The complaint notes that Wal-Mart "allowed its employees to take the witness stand under oath and falsely accuse Ms. Carll of an act of theft which Wal-Mart knew she had not committed." The litigation says Wal-Mart "apparently decided to carry the charade of criminal proceedings to their ultimate conclusion by jury trial just to try to protect itself from civil liability by not admitting the outrageous wrongdoing of its own employees."

Carll's attorney says "she has been placed on anti-anxiety medications which she never before had to take and suffers from a fear of being in public and in social situations...Ms. Carll no longer shops at public retail stores unless absolutely necessary and makes her purchases on line whenever possible."

On Halloween, Carll's attorney filed a petition in the Thirteenth Circuit for Hillsborough County, Florida, seeking a jury trial and damages against defendants Wal-Mart and its two employees. One of the jurors that sat on the panel during Wal-Mart's original prosecution against Carll told Channel 10 News he "couldn't believe the state wasted time and money with this case."

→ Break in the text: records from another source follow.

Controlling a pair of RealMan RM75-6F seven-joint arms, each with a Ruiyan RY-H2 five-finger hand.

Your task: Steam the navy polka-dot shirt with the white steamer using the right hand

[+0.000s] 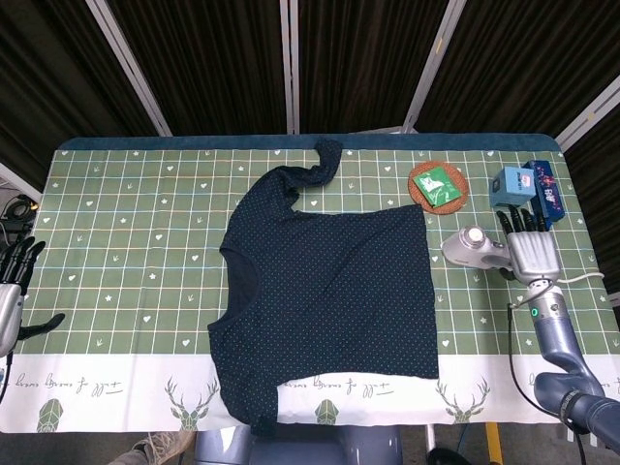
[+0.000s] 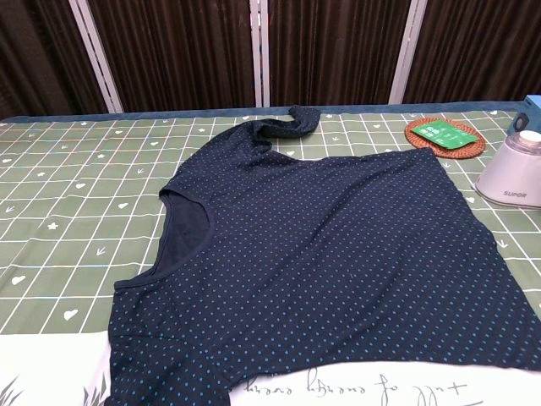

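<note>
The navy polka-dot shirt [image 1: 329, 291] lies spread flat on the green checked tablecloth [image 1: 126, 223], one sleeve curled toward the back. It fills the chest view as shirt [image 2: 321, 254]. The white steamer [image 1: 472, 244] lies to the right of the shirt, with its round head showing. In the chest view the steamer [image 2: 511, 178] is at the right edge. My right hand [image 1: 531, 254] hovers over the steamer's handle and hides it. Its fingers [image 1: 523, 221] are stretched toward the back and not wrapped round the handle. My left hand [image 1: 14, 291] hangs at the table's left edge with its fingers apart, holding nothing.
Behind the steamer sits a woven coaster with a green card [image 1: 437, 185], also seen as coaster [image 2: 443, 134]. A light blue box [image 1: 511, 186] and a dark patterned box [image 1: 545, 189] stand close behind my right hand. The white table hem [image 1: 116, 387] runs along the front.
</note>
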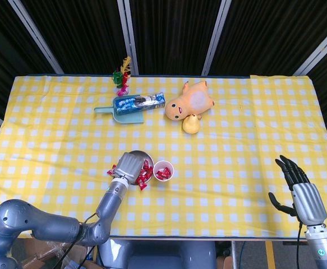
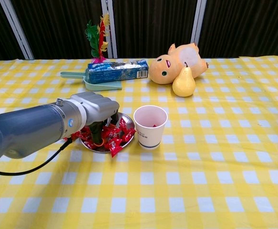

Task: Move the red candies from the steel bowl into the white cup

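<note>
While your left hand (image 1: 128, 167) covers the steel bowl (image 1: 139, 157) in the head view, the right hand (image 1: 299, 190) hangs at the table's edge w/ fingers spread, holding nothing. Chest view — left fingers (image 2: 97, 132) curl down into the red candies (image 2: 113, 136), pinch not clear; white cup (image 2: 150, 126) stands just beside the bowl.

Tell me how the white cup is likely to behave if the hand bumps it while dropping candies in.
The white cup looks like thin paper, tall over a narrower base, so it probably tips or slides easily. Only a few red candies lie inside, so little weight steadies it. The left hand works in the steel bowl right beside it, so a sideways brush seems plausible.
</note>
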Available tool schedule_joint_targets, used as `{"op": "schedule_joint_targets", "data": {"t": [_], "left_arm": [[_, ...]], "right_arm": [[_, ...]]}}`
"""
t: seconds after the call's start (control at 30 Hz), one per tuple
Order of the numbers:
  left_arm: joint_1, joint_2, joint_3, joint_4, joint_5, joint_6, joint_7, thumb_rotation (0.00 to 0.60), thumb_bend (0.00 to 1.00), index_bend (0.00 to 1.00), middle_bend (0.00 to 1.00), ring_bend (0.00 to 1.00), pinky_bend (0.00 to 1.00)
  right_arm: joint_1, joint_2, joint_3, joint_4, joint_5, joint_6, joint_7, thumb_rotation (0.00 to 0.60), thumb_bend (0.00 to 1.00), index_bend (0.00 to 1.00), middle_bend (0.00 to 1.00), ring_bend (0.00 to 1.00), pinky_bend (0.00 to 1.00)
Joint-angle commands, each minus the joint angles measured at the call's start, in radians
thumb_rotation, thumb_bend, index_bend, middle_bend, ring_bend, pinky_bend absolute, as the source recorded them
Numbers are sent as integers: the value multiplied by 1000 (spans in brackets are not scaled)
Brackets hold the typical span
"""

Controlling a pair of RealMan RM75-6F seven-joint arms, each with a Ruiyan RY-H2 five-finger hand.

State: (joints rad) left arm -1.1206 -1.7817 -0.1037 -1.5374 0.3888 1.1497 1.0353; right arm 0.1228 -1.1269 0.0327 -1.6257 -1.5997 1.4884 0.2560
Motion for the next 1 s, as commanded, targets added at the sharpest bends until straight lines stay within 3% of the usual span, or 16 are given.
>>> {"op": "schedule_joint_targets", "data": {"t": [0.03,0.33,0.73,1.0], "left_arm": [[8,1,3,-2,12,6,-2,600,404,579,699,912,957],[25,38,-16,-43,46,29,-12,600,405,584,707,912,957],[40,159,-78,-209,159,88,-55,600,405,579,707,912,957],[15,141,-129,-236,206,99,-73,600,405,577,707,912,957]], "right_arm": [[-1,0,0,-1,0,0,0,600,419,0,0,0,122],[-2,1,0,-2,1,2,6,600,419,0,0,0,122],[-3,0,0,-1,-1,4,0,600,419,0,0,0,122],[-2,-1,1,-2,0,3,-1,600,419,0,0,0,122]]}}
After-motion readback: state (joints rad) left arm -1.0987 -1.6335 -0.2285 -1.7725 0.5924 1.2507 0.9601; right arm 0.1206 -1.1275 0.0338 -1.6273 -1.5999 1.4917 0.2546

After the jury acquitted Carll, Wal-Mart issued a statement which began: "This was an unfortunate event in a number of ways." But the retailer expressed no remorse and accepted no blame for what happened to Vicki Carll.

This elaborate entrapment and prosecution was over a bottle of flea medication worth $29, proving once again that Wal-Mart knows the price of everything -- but the value of nothing.

Al Norman is the founder of Sprawl-Busters. His most recent book is Occupy Wal-Mart.